* Task to complete *
Copy the complete listing that follows, letter for letter.

* Source data *

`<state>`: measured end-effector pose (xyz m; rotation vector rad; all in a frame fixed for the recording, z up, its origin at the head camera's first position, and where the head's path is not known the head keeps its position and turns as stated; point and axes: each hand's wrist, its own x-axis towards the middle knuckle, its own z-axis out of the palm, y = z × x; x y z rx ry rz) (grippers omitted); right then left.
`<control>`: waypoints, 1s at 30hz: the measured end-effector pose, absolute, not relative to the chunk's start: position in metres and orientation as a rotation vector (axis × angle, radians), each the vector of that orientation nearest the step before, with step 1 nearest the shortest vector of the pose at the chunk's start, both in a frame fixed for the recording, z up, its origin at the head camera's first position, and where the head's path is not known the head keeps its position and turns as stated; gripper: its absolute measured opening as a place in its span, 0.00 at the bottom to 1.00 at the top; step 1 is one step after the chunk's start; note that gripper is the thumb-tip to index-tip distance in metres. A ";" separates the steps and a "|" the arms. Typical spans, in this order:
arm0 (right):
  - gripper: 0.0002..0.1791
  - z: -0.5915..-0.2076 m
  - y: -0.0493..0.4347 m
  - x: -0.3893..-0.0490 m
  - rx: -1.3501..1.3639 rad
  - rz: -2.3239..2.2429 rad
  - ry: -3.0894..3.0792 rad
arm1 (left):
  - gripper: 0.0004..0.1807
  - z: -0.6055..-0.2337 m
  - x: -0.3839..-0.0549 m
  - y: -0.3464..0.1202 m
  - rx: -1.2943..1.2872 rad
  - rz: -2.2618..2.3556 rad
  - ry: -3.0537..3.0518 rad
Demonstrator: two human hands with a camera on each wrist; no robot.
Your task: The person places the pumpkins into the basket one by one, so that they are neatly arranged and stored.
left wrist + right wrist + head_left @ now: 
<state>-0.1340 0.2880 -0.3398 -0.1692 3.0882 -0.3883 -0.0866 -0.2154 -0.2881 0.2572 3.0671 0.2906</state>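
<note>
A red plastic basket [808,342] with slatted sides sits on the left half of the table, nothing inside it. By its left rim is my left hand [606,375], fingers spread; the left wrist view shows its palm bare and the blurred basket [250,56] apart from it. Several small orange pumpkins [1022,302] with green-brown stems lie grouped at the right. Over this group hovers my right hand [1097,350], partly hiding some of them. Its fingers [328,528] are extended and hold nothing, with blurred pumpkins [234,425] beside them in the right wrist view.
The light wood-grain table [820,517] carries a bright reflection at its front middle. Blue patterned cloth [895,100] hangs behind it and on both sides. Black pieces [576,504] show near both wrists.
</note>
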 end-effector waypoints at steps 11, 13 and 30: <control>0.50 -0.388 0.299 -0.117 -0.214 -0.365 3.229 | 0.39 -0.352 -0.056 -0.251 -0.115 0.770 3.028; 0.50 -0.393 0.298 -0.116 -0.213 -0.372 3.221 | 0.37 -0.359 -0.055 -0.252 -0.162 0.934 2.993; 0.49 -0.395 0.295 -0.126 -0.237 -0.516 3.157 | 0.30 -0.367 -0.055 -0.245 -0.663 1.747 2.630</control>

* Exercise result *
`<state>`: measured end-effector pose (xyz m; rotation vector rad; all in a frame fixed for the recording, z up, its origin at the head camera's first position, and where the head's path is not known the head keeps its position and turns as stated; point and axes: each hand's wrist, its own x-axis towards the middle knuckle, its own z-axis out of the palm, y = z × x; x y z rx ry rz) (grippers omitted); right then left.
`<control>`: waypoints, 1s at 30hz: the measured end-effector pose, absolute, not relative to the chunk's start: position in metres and orientation as a rotation vector (axis × angle, radians), each the vector of that orientation nearest the step before, with step 1 nearest the shortest vector of the pose at the chunk's start, both in a frame fixed for the recording, z up, its origin at the head camera's first position, and where the head's path is not known the head keeps its position and turns as stated; gripper: its absolute measured opening as a place in its span, 0.00 at the bottom to 1.00 at the top; step 1 is one step after the chunk's start; note that gripper is the thumb-tip to index-tip distance in metres. A ";" separates the steps and a "|" the arms. Typical spans, in this order:
arm0 (right):
  - gripper: 0.0002..0.1791
  - z: -0.5915..-0.2076 m
  - y: -0.0493..0.4347 m
  - x: -0.3893..-0.0490 m
  - rx: -1.3501..1.3639 rad
  - rz: -2.3239..2.2429 rad
  - ry: -3.0894..3.0792 rad
arm1 (left):
  - gripper: 0.0004..0.1807
  - z: -0.6055..-0.2337 m
  - x: -0.3839..-0.0549 m
  - y: -0.3464..0.1202 m
  - rx: -1.2943..1.2872 rad
  - rz: -2.2618..2.3556 rad
  - ry: -3.0537..3.0518 rad
Demonstrator: two human hands with a camera on each wrist; no robot.
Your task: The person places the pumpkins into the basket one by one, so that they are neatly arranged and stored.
left wrist + right wrist + head_left @ now: 
<state>-0.1340 0.2880 -0.3398 -0.1692 3.0882 -0.3883 -0.0866 -0.2154 -0.2881 0.2572 3.0671 0.2906</state>
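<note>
A red plastic basket [808,342] with slatted sides sits on the left half of the table, nothing inside it. By its left rim is my left hand [606,375], fingers spread; the left wrist view shows its palm bare and the blurred basket [250,56] apart from it. Several small orange pumpkins [1022,302] with green-brown stems lie grouped at the right. Over this group hovers my right hand [1097,350], partly hiding some of them. Its fingers [328,528] are extended and hold nothing, with blurred pumpkins [234,425] beside them in the right wrist view.
The light wood-grain table [820,517] carries a bright reflection at its front middle. Blue patterned cloth [895,100] hangs behind it and on both sides. Black pieces [576,504] show near both wrists.
</note>
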 end-effector waypoints at steps 11, 13 and 30: <control>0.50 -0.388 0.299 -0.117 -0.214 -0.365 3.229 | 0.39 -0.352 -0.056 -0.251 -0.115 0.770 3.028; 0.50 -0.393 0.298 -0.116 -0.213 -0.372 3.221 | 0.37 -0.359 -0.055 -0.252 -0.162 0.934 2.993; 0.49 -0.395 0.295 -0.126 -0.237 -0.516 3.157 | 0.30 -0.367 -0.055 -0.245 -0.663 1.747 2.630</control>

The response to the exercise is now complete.